[XML-SIG] Handling of character entity references

Tamito KAJIYAMA kajiyama@grad.sccs.chukyo-u.ac.jp
Tue, 27 May 2003 17:52:39 +0900


Mike Brown <mike@skew.org> writes:
|
| You said you're using SAX to produce HTML from XML, so I assume the XML 
| parser is calling the event handler methods in your ContentHandler. When 
| ContentHandler.characters() is called by the parser to notify your 
| application about character data, a Unicode string is passed as the 
| content argument (as long as expat is your underlying parser).

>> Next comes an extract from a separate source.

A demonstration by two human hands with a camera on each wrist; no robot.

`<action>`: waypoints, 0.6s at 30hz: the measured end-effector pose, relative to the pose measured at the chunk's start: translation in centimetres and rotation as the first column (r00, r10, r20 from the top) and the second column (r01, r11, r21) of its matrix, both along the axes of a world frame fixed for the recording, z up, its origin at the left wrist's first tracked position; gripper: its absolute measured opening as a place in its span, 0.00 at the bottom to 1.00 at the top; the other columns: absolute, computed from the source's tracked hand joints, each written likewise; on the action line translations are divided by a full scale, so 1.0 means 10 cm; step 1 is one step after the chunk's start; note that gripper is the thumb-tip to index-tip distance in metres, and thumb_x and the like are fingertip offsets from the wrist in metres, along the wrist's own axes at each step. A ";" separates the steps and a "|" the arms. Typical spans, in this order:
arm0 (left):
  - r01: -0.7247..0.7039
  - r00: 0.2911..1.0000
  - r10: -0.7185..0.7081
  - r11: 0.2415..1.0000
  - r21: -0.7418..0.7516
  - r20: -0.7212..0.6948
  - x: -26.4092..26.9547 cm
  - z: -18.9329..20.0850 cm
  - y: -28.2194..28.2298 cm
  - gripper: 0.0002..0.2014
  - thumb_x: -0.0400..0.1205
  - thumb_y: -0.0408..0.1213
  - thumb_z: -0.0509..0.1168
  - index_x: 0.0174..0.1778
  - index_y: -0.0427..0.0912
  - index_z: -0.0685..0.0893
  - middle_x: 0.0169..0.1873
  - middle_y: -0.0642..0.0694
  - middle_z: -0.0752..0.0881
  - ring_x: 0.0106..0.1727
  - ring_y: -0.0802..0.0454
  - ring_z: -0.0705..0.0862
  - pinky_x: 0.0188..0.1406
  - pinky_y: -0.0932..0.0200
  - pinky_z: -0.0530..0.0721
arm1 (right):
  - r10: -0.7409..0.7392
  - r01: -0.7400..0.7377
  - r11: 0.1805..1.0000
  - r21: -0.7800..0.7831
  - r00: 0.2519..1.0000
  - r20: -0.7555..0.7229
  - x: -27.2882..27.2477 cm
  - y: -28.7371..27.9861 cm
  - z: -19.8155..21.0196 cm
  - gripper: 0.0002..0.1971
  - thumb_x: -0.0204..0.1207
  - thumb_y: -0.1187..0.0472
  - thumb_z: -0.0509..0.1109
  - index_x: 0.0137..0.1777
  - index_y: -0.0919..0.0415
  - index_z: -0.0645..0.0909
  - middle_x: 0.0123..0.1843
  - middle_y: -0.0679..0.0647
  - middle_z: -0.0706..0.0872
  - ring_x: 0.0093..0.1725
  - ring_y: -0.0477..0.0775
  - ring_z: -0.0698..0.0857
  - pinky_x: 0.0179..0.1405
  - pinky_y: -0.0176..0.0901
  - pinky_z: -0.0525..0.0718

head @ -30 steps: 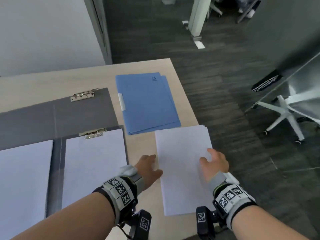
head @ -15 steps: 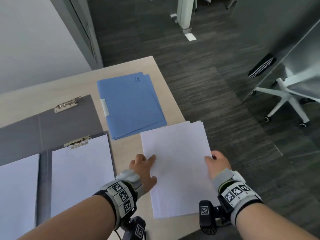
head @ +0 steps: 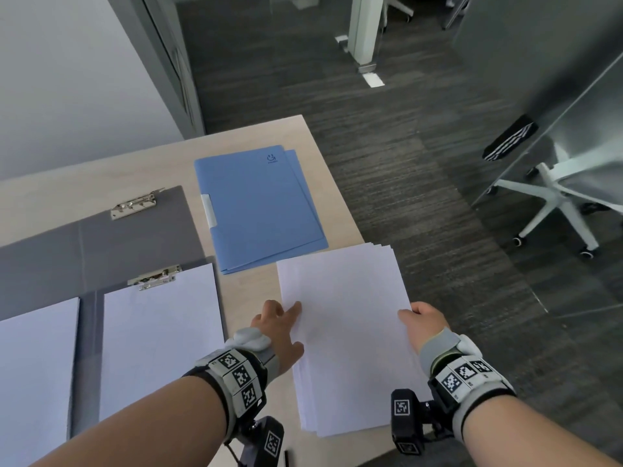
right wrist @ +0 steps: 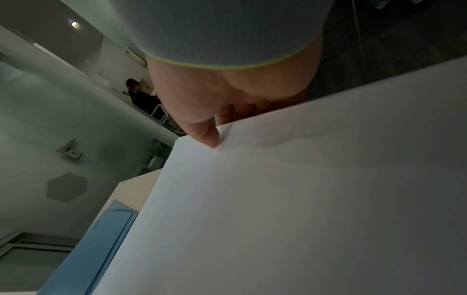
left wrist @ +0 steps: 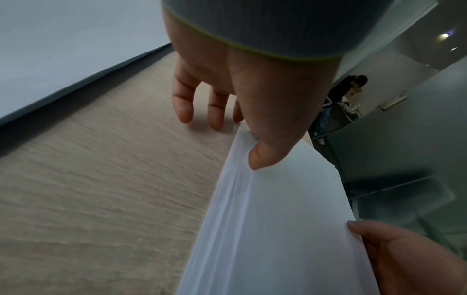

This is 
| probably not how it worked when your application was originally written, 
| prior to the omnipresence of Unicode in Python.
| 
| Whatever mechanism you are using to produce HTML (I'm not going to guess 
| how you're doing that) will be running the Unicode string through an 
| encoder, perhaps just using the built-in encode() method on the Unicode 
| string object, to produce EUC-JP or ISO-2022-JP byte strings for output.
| 
| Of course this isn't automatic, but my point is that (hopefully) your 
| HTML-producing SAX application will be written (by you) such that it 
| does do the encoding (at the last step before output, preferably), and 
| will be smart enough (because you wrote it that way) to write character 
| references when the codec doesn't handle a particular Unicode character. 

Hmm, I've still missed the point.  Do you mean that there is a
codec with an error handling scheme that translates undefined
characters into appropriate character references?  The SAX
application of mine does not have (of course) such a mechanism
that would "write character references when the codec doesn't
handle a particular Unicode character," since it does not rely
on Unicode support at all.

Let me make the discussion a bit more concrete.  The following
script effectively reproduces the problem that I encountered.
(I rewrote the same conversion logic in SAX2.)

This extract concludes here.